Vous avez publié "Un Talent cisaillé", une biographie en hommage à l’illustre journaliste et romancier Tahar Djaout. Pouvez-vous nous en dire un peu plus ?

C’est un livre ou je tente d’évoquer sa vie et son parcours dans trois villes qui ont inspiré l’homme de lettres qu’il était avant tout. Il s’agit du petit village d’Oulkhou prés d’Azzefoun où il avait passé sa prime enfance, d’Alger où il s’est formé et côtoyé le milieu culturel et de Paris ou il a séjourné pour une formation. J’y évoque sa vie, ses écrits tant littéraires que journalistiques à travers surtout des témoignages de confrères qui ont travaillé avec lui dans les rédactions d’"El Moudjahid" où il avait collaboré au supplément culturel hebdomadaire puis au sein des collectifs d’Actualité et de Ruptures. J’essaie de suivre pas suis pas à pas son évolution, de déceler ses sujets de prédilection et la manière dont ses écrits dans les journaux alimentaient sa production romanesque. Je présente enfin les motivations de son brusque son passage de la rubrique culturelle à la chronique politique plus engagée après les événements d’Octobre 1988 et les formes de son engagement pour une Algérie moderne. Parallèlement j’ai tenté de restituer l’époque car j’estime qu’on peut comprendre et connaître un peu du passé d’un pays à travers l’histoire de sa presse où se reflètent les attentes de la société et des enjeux liés à l’exercice du pouvoir. C’est pour cela que je me suis attaché à faire revivre l’aventure d’"Algérie Actualités" ou Djaout de 1979 à la fin 1992 avait passé l’essentiel de sa carrière. Les jeunes devraient mieux connaître cet hebdomadaire de qualité avec toutes ses limites dont l’équivalent, à mon avis n’existe plus sur la scène médiatique.

Votre œuvre apporte un éclairage nouveau, utile aux lecteurs et aux universitaires…

Des livres ont été déjà publiés sur Djaout.

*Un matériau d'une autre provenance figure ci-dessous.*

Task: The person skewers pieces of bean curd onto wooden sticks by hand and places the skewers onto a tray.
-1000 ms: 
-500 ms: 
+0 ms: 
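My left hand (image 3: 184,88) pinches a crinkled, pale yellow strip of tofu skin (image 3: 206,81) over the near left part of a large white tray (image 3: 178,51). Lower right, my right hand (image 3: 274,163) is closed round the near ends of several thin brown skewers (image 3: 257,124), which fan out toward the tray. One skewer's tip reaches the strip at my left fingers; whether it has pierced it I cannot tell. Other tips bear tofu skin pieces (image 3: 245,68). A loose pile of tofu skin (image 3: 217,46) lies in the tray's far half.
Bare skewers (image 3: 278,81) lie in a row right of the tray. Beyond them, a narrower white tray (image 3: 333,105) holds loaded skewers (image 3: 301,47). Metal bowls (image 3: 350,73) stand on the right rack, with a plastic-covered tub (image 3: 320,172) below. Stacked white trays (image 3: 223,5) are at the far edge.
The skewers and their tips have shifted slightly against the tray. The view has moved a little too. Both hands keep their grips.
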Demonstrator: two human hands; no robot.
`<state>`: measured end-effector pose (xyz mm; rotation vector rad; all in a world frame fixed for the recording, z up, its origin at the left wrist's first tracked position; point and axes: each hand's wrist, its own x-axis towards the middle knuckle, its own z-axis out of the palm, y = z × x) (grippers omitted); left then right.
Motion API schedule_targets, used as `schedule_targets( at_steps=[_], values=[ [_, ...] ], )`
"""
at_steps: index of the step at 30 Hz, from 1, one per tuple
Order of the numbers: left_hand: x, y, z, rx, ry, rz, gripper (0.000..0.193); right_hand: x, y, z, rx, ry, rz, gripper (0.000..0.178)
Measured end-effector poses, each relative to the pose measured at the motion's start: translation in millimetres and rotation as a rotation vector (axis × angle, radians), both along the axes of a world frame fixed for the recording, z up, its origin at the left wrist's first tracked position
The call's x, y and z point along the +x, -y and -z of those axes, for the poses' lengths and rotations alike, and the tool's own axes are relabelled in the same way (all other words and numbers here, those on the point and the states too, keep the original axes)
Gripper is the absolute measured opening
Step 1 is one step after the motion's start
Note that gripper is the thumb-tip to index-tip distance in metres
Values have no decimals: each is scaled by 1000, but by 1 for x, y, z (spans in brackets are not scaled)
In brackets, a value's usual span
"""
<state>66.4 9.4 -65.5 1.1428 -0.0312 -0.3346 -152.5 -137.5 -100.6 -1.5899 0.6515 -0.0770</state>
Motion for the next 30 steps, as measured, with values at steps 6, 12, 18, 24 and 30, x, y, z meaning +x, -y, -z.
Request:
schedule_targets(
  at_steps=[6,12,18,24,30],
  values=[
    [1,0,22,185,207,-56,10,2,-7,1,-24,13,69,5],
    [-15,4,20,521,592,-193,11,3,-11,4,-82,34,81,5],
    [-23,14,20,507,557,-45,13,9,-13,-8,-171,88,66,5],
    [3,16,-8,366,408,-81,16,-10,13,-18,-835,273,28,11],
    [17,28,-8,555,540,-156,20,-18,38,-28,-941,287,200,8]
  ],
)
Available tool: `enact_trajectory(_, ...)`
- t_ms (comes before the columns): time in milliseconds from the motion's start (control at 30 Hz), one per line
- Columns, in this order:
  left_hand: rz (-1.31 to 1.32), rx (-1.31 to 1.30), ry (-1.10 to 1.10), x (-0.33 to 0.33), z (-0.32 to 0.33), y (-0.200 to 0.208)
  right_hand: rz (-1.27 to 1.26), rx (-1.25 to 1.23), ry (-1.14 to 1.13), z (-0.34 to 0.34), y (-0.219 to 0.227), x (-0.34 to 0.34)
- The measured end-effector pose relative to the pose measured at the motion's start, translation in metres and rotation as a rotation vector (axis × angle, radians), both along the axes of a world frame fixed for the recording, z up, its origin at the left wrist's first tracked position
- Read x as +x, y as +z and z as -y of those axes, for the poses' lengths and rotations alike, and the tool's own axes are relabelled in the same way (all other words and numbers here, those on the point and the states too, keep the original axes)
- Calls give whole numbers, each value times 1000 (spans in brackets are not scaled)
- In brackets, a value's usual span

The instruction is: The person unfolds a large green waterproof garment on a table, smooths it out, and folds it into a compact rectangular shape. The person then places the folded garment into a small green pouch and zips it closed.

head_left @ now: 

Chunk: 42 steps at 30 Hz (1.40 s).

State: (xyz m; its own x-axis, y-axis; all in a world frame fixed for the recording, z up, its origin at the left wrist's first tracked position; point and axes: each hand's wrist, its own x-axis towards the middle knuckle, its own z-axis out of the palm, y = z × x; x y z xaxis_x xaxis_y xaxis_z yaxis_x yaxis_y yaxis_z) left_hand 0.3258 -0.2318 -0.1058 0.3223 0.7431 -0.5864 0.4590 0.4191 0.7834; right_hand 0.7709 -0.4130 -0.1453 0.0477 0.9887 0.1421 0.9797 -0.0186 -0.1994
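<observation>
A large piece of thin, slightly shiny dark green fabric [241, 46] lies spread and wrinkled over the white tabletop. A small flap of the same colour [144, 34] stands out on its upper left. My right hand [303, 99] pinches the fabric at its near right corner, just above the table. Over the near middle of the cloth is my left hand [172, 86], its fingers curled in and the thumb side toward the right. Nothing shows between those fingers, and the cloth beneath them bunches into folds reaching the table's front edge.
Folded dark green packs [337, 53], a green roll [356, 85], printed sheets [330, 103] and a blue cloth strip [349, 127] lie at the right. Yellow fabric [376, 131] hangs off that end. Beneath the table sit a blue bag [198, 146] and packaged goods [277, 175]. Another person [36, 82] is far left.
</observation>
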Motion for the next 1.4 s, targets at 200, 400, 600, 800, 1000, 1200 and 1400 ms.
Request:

Des thèses sur ses œuvres ont été soutenues. Tout cela constitue bien sur une matière première que pourraient exploiter à l’avenir d’autres chercheurs qui s’intéresseraient à l’homme ou à l’écrivain. Les biographies sont utiles dans la mesure où elles éclairent toujours d’une manière ou d’une autre l’œuvre. Beaucoup de situations connues ou vécues par un écrivain se retrouvent dans ses romans. Hemingway s’est inspiré de sa participation aux deux guerres mondiales et à la guerre civile espagnole pour écrire. Mammeri s’il n’avait pas séjourné au Maroc aurait t-il écrit le passage sur Itto dans "L’opium et le bâton". Djaout ne fait pas exception à la règle même si la part de la fiction est tout autant présente dans ses écrits n’est pas négligeable. Il a toujours considéré que le travail sur la langue, la construction et l’architecture du texte est autant sinon plus importante que le contenu.

Pourquoi votre choix s’est porté sur Tahar Dajout ? Quelles sont vos motivations ?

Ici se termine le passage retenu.